Nigeria tops the list with $3.23bn, followed by Sudan $2.64bn and Ivory Coast $2.35 bn. Zaire owes $2.13 bn, Kenya $1.25 bn, Zambia $1.17bn, Cameroon $1.03bn, Madagascar $ 0.81bn, Congo $0.66bn and Senegal $0.66bn. The World Bank simply traces Africa's inability to settle debts to the all familiar problem of global infla tion, aggravated by the energy crisis of the seventies. But it is also obvious that the bank's own indiscretion in lending money to certain chaotic African governments without ensuring that such loans could be properly applied, has often saddled successive governments with the difficult task of paying loans which were badly lent.


It had been thought that officials of the World Bank and the other International Financial Institutions would realise that economic growth which enables a country to repay its foreign loans is dependent on the order and stability of that country's government.

It is therefore odd to find the International Banks constantly lending money to the numerous military governments in Africa knowing very well their ad-hoc, unrepresentative and chaotic mode of operation.

The only possible reason for this attitude could well be the realisation by officials of the international financial institutions that in the absence of properly constituted parliaments, which normally scrutinise their terms and thereby cause delays or rejections, they can hurry through obnoxious loan agreements with little or no resistance by the military rulers.

In the past we have had military governments repudiating debts contracted by preceding civilian governments but since officials of the World Bank, IMF etc, discovered that they couldn't care what type of regimes they deal with in the Third World, the Banks' own assessment of African countries inability to settle their debts will have to take into consideration, not only the high US interest rates or global inflation, but also the determination of civilian elected governments not to honour loans that were in the first place badly lent.

Nigeria's economic policies

The policies of the present military Government are geared toward the function of imports and the intensification of internal revenue collection to broaden the revenue base of the Government, the Chief of Staff, Supreme Headquarters, Brigadier Tunde Idiagbon has said in Benin.

In a message to the four-day annual conference of the Nigerian Economic Society at the University of Benin, Brigadier Idiagbon pointed out that this "inward-looking development strategy" would create obvious problems for the people, but noted that the Government had no alternative but to adopt it.

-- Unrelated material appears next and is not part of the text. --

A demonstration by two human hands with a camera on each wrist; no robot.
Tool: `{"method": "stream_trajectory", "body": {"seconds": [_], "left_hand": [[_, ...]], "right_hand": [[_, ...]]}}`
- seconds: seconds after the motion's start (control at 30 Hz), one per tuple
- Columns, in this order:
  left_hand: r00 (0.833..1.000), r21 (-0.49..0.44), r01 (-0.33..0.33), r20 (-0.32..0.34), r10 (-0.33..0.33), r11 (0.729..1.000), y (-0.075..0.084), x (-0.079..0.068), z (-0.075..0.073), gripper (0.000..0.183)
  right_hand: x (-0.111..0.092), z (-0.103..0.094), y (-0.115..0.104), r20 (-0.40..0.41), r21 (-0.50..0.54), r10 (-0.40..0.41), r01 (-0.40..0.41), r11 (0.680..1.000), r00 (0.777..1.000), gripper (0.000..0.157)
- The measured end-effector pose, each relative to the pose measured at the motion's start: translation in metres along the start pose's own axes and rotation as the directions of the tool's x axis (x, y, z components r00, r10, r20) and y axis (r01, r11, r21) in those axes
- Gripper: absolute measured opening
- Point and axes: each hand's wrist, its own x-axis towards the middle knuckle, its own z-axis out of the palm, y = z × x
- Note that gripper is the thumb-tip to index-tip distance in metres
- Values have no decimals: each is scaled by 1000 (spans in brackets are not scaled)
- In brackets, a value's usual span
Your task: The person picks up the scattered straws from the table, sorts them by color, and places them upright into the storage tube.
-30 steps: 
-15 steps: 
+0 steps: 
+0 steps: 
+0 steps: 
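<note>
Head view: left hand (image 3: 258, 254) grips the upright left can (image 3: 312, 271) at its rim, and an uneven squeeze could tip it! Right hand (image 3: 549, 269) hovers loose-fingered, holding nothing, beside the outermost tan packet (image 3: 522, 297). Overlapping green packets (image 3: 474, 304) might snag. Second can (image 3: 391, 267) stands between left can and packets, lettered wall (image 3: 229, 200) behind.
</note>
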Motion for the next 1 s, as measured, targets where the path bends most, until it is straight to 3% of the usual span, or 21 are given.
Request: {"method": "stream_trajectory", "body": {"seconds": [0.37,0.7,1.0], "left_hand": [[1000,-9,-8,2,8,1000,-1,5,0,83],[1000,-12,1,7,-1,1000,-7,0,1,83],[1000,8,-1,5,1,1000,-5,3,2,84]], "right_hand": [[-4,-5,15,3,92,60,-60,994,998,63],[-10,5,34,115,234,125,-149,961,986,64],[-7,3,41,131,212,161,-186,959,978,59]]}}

He said that from now the country should strive to produce enough food to feed its growing population, build truly Nigerian houses to shelter the people and use available local raw materials to run the industries.

The Chief of Staff also pointed out that the basic weakness of the Nigerian economy was its over-dependence on the external sector.

He said that from now the country which could have provided the base for an "internal engine" of growth, had been neglected for the past years. Agricultural exports, such as cocoa, groundnut, rubber, coffee and palm produce which the country exported before, he said, had declined, adding that these commodities were now being imported to sustain the local manufacturing plants.

Brigadier Idiagbon explained that the war against indiscipline (WAI) was launched to make Nigerians "look inward and be content with whatever we have". He, however, solicited the advice of Nigerian economists on how to make the self-reliance policy of the Federal Government succeed since, according to him, "the policy was bound to have its merits and demerits".

He urged the economists to consider the peculiar social and economic circumstances of Nigeria and prescribe development strategies suitable to the realities of the nation. The speech was read on his behalf by the Bendel Military Governor, Brigadier Jeremiah Useni.

Bunkering limited to five companies

Five companies have been licensed by the Nigerian Ministry of Petroleum and Energy to handle all bunkering operations in the country's territorial waters. They include African Petroleum and Unipetrol (both of which are 100% Nigerian), National Oil and Chemical Marketing Company, (60% Nigerian), Texaco and Total (both 40% Nigerian).